--- Task prompt ---
Pull every line containing the word "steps" from the records.

--- Source data ---
________

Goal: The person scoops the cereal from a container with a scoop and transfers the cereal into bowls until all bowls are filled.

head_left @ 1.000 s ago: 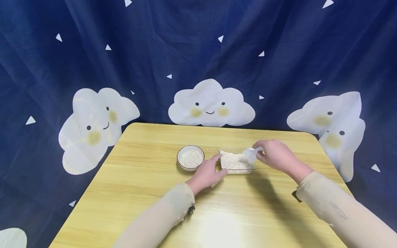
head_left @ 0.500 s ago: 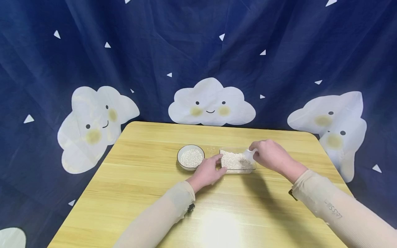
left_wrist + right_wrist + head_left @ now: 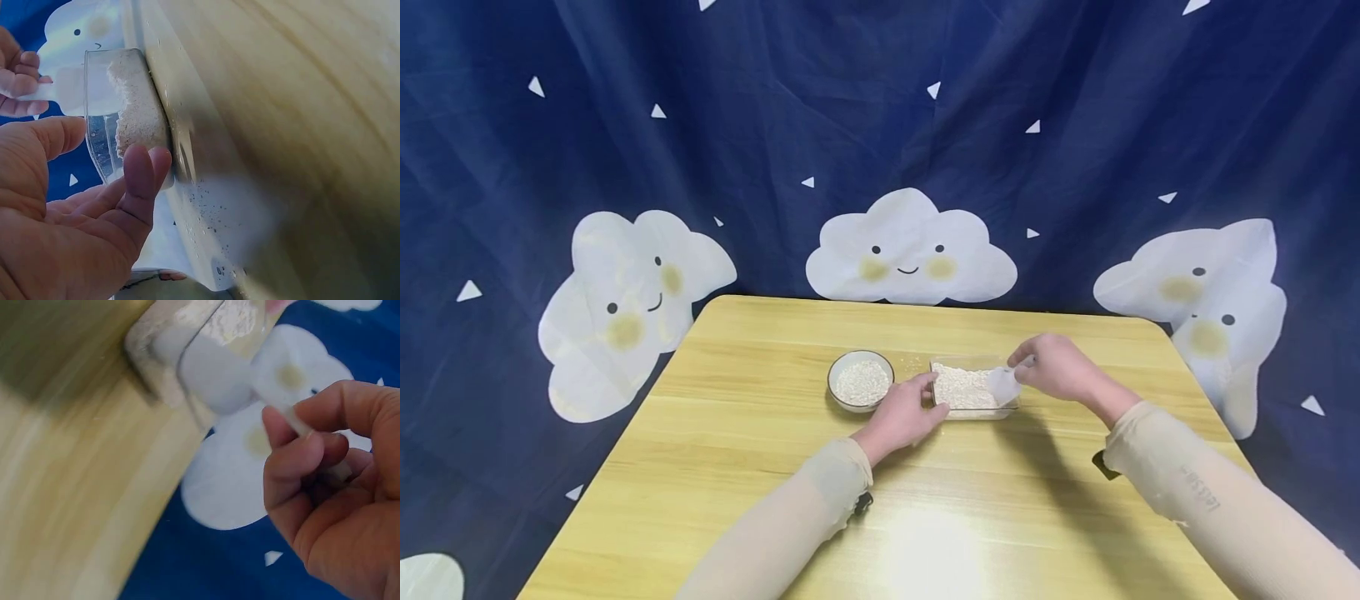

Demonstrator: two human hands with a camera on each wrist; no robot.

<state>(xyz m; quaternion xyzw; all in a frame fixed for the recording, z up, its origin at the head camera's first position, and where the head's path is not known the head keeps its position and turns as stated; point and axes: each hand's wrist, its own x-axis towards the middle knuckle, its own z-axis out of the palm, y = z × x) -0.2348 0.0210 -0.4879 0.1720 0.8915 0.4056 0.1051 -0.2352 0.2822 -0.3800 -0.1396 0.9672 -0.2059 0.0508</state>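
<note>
A clear rectangular container (image 3: 958, 387) of pale oat-like flakes stands on the table. My left hand (image 3: 900, 417) steadies its left end, thumb and fingers spread about the corners; the left wrist view shows fingertips (image 3: 139, 159) against its wall. My right hand (image 3: 1058, 367) pinches the thin handle of a translucent white scoop (image 3: 1003, 385) at the container's right end. In the right wrist view, the blurred scoop (image 3: 219, 378) overlaps the rim, and its handle runs between thumb and fingers. Left of the container, beside my left hand, sits a dark-rimmed white bowl (image 3: 860, 383) with similar flakes.
A light wooden table (image 3: 760, 467) carries everything. Some loose flakes (image 3: 912, 364) lie scattered between bowl and container. Behind the table's far edge hangs a dark blue curtain (image 3: 880, 100) with clouds.
My right hand dipped slightly left with the scoop, then the scoop turned so its broad face shows at the container's right end. My left hand stays at the container's left end.
</note>
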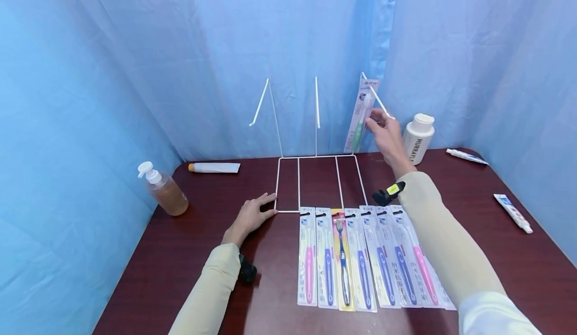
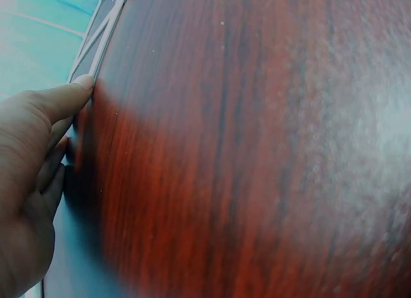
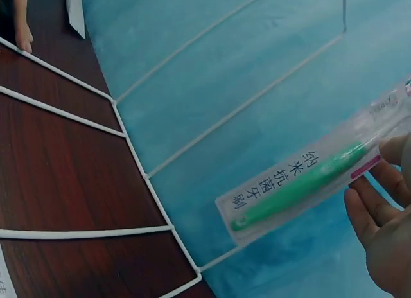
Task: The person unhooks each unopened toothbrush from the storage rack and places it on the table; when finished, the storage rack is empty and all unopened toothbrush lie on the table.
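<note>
At the back right, my right hand pinches a packaged toothbrush with a green handle. The top of its pack is at the right prong of a white wire rack; whether the prong passes through the hole is too small to tell. My left hand rests at the rack's front left corner, thumb and fingers touching the wire, as the left wrist view also shows at the thumb. The middle prong and left prong carry nothing.
Several packaged toothbrushes lie in a row at the rack's front, partly under my right forearm. A pump bottle and a tube are at left. A white bottle and two tubes, one nearer, are at right. Blue curtains surround the table.
</note>
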Demonstrator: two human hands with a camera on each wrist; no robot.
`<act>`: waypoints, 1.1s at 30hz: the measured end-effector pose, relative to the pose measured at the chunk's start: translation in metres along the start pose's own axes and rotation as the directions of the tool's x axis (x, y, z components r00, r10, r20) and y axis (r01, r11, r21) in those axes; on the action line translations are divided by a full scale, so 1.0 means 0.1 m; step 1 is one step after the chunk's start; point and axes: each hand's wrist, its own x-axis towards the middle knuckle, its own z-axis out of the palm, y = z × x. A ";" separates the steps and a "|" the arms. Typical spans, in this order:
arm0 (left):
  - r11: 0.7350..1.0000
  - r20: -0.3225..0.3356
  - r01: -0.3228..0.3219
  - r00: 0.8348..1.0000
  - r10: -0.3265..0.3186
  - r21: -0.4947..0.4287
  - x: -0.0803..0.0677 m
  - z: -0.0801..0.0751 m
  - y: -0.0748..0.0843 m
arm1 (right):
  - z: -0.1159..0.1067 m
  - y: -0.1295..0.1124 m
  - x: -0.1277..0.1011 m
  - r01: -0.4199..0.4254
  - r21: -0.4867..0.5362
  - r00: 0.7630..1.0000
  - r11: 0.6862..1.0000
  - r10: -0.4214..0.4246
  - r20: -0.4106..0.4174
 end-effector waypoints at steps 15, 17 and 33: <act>1.000 0.004 0.009 1.000 -0.009 -0.006 0.04 -0.03 -0.03 | -0.31 -0.19 -0.71 0.168 -0.044 0.984 0.985 -0.165 0.070; 1.000 0.001 0.010 1.000 -0.010 -0.008 0.04 -0.04 -0.03 | -0.37 -0.24 -0.85 0.182 -0.087 0.981 0.980 -0.174 0.086; 1.000 -0.014 0.012 1.000 -0.012 -0.002 0.02 -0.06 -0.03 | -0.64 -0.65 -1.37 0.207 -0.235 0.971 0.950 -0.171 0.168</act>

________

--- Solution to this task ---
`<act>`: waypoints, 1.1s at 30hz: the measured end-effector pose, relative to the pose measured at the chunk's start: translation in metres along the start pose's own axes and rotation as the directions of the tool's x axis (x, y, z components r00, r10, r20) and y axis (r01, r11, r21) in those axes; on the action line translations are divided by a full scale, so 1.0 means 0.1 m; step 1 is one step after the chunk's start; point and axes: each hand's wrist, its own x-axis towards the middle knuckle, its own z-axis out of the palm, y = z × x. A ";" separates the steps and a "|" the arms. Typical spans, in this order:
 end-effector waypoints at steps 15, 17 and 33: <act>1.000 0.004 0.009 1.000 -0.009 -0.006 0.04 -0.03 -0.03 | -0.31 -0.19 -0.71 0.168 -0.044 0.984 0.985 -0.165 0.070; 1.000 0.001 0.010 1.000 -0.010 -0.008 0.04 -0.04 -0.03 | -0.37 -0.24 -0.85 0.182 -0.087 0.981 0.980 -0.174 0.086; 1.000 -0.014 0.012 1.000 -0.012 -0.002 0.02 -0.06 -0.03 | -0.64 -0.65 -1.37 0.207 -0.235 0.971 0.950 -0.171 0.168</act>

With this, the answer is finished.